Human embryonic stem cells are human cells, that may be stably multiplied and cultured in vitro, that are at least pluripotent and may be totipotent. By that it is meant that the cells can differentiate into many different mature differentiated cell types of the human body and may, in fact, be able to differentiate into all of the cell types of an adult human body. Human embryonic stem cells are created from embryonic tissues and serially cultivated thereafter in an in vitro culture.
In cultivation, human embryonic stem cells are normally maintained in an undifferentiated state by culturing in conjunction with certain factors. Notably, the cultivation of human embryonic stem cells upon fibroblasts feeder layers, or in the presence of factors derived from fibroblasts, maintain the stem cells in an undifferentiated state. With the fibroblasts or the factors from the fibroblasts removed, human embryonic stem cells can and will begin to spontaneously differentiate into a variety of tissue types. Among the intermediate structures formed by stem cells in the process of spontaneous differentiation into a variety of tissue types is a structure known as an embryoid body.
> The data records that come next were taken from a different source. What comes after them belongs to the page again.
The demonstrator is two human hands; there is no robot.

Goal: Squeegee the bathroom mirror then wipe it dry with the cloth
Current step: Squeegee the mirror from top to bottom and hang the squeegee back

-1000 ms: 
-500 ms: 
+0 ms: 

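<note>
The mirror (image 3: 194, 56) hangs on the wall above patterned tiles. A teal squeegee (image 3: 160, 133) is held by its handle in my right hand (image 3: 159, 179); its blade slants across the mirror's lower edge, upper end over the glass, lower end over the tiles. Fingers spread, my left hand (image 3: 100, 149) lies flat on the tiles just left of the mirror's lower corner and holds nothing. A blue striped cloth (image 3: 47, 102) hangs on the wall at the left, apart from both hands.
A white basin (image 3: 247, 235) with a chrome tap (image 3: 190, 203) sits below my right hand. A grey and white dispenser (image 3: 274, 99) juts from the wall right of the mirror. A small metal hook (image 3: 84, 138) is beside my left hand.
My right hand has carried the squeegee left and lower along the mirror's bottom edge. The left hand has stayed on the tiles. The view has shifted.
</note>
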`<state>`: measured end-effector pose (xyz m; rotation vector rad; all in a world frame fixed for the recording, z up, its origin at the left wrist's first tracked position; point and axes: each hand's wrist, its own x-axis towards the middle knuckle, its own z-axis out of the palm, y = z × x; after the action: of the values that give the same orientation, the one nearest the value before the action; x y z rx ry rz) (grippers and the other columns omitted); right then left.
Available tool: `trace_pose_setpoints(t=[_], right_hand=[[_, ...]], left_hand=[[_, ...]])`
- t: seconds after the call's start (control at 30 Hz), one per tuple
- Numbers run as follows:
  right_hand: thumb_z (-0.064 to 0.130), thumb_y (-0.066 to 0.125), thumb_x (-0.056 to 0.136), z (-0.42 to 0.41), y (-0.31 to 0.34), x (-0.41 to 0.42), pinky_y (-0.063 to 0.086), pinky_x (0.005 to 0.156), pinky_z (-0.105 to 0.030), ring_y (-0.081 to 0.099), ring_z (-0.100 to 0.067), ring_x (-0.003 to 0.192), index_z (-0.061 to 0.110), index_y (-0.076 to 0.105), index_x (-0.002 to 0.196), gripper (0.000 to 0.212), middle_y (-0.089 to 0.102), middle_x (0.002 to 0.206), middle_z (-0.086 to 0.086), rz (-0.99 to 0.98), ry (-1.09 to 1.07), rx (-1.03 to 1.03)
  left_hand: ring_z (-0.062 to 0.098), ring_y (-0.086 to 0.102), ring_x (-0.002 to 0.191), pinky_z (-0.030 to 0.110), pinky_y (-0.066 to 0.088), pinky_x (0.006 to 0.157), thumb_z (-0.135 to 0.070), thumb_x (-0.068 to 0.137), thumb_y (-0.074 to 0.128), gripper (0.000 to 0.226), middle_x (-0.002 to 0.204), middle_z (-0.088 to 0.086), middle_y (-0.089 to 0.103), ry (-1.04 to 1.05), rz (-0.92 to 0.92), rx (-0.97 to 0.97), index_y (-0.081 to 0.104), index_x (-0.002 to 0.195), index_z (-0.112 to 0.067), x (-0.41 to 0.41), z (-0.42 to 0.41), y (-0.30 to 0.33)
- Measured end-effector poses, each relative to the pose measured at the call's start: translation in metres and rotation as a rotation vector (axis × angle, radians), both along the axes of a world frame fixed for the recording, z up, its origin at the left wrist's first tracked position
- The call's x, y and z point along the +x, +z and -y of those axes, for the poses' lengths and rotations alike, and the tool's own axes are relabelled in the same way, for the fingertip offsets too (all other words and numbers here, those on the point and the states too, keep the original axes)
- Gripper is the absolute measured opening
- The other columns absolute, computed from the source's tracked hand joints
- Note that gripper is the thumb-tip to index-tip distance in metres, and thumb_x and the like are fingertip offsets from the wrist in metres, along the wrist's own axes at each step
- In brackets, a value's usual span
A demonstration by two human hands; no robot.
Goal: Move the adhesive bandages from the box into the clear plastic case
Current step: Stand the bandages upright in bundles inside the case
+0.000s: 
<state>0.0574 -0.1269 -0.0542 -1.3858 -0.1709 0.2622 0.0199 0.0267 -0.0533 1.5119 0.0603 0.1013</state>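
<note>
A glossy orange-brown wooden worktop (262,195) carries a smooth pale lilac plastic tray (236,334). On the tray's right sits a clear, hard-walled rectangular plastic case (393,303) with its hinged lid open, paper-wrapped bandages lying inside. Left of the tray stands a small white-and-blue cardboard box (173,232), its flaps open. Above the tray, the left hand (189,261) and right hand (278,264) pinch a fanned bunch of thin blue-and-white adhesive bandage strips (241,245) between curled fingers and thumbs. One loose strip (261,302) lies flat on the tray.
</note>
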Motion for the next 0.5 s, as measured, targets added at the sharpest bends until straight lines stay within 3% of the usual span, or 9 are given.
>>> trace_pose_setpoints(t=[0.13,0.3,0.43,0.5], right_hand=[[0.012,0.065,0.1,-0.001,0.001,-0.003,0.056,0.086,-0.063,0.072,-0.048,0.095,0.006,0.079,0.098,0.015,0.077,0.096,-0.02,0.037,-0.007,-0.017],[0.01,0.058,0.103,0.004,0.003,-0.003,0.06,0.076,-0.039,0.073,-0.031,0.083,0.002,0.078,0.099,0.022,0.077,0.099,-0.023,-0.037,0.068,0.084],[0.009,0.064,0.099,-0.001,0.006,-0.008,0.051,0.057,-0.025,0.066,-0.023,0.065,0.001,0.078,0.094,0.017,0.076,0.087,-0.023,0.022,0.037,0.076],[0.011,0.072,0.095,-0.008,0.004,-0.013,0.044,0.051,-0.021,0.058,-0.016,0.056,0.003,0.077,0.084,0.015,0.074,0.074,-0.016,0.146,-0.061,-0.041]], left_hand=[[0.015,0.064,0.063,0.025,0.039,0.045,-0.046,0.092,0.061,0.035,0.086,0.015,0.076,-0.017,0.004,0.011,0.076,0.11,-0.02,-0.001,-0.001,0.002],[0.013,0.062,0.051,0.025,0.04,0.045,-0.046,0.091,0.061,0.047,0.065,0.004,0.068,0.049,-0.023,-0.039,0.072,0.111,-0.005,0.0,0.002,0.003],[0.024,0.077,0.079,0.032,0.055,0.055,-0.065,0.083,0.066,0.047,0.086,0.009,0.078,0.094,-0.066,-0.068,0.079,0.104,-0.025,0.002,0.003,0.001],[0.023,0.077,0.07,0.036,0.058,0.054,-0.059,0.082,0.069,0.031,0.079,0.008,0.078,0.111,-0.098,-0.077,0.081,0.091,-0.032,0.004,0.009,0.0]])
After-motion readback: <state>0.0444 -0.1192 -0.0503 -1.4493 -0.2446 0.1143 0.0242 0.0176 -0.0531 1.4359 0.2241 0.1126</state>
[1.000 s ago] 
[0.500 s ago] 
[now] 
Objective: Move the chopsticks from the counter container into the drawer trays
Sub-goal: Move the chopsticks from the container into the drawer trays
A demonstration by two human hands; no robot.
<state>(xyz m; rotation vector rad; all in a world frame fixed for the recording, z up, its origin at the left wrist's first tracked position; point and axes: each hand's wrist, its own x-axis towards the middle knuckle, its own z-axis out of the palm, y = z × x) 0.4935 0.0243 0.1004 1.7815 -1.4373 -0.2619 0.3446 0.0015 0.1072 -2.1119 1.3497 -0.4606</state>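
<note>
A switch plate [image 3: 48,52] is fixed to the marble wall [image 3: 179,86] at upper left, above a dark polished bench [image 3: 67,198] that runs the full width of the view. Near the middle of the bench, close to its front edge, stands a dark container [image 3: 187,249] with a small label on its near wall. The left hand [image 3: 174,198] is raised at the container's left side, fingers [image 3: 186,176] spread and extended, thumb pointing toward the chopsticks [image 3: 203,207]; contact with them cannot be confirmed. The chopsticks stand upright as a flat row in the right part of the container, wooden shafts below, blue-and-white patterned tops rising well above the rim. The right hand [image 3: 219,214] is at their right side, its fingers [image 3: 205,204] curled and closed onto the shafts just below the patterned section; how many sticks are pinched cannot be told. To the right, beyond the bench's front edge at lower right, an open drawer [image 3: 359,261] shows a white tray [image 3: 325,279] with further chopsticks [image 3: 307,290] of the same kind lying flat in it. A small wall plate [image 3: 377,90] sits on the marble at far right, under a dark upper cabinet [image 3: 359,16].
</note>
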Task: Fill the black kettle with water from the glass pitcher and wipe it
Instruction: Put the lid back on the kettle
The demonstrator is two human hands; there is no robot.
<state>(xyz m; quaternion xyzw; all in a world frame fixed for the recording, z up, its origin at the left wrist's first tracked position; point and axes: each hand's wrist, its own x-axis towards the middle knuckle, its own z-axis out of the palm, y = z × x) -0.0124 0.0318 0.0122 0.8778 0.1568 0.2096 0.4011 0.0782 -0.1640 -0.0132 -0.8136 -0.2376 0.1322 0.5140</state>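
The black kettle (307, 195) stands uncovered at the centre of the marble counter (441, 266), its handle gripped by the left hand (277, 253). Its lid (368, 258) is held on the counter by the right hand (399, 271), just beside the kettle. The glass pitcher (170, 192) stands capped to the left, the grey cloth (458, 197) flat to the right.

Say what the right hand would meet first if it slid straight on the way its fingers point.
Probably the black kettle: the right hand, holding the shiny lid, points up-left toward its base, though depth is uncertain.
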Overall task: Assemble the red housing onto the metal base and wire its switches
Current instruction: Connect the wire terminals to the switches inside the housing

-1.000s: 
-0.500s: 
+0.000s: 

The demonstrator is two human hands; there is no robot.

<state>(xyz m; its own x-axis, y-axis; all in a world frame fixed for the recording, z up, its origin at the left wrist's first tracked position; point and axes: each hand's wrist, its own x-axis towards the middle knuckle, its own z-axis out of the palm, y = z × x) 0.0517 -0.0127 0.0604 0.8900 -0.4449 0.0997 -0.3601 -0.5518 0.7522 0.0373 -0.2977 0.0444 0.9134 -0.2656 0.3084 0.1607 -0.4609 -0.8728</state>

Embryoid bodies begin as aggregates formed in the culture of embryonic stem cells. While culture conditions and cell line identity influence the rate formation of embryoid bodies, under many conditions, embryoid bodies will both spontaneously arise and spontaneously begin to differentiate into a variety of different tissue types.
Among the tissue types present in embryoid bodies are known to be cardiomyocytes. These early cardiomyocytes are the precursors of human adult cardiac cells. Adult cardiomyocytes permanently withdraw from the cell cycle and cannot regenerate. The fact that cardiomyocytes were among the cells present in the embryoid bodies formed by stem cells was evident by the fact that parts of the embryoid bodies will sometimes exhibit regular heartbeat-like contractions. Thus it has been previously demonstrated that human embryonic stem cells will differentiate into cells which have some of the functional properties of cardiomyocytes. Exactly what form those cardiomyocytes take, and how mature they are in their differentiation, was previously unknown. Also unknown was what electromechanical mechanisms are active in the cardiomyocytes present in embryoid bodies and what sorts of analysis of the behavior of those cardiomyocytes cells derived from stem cells can be performed.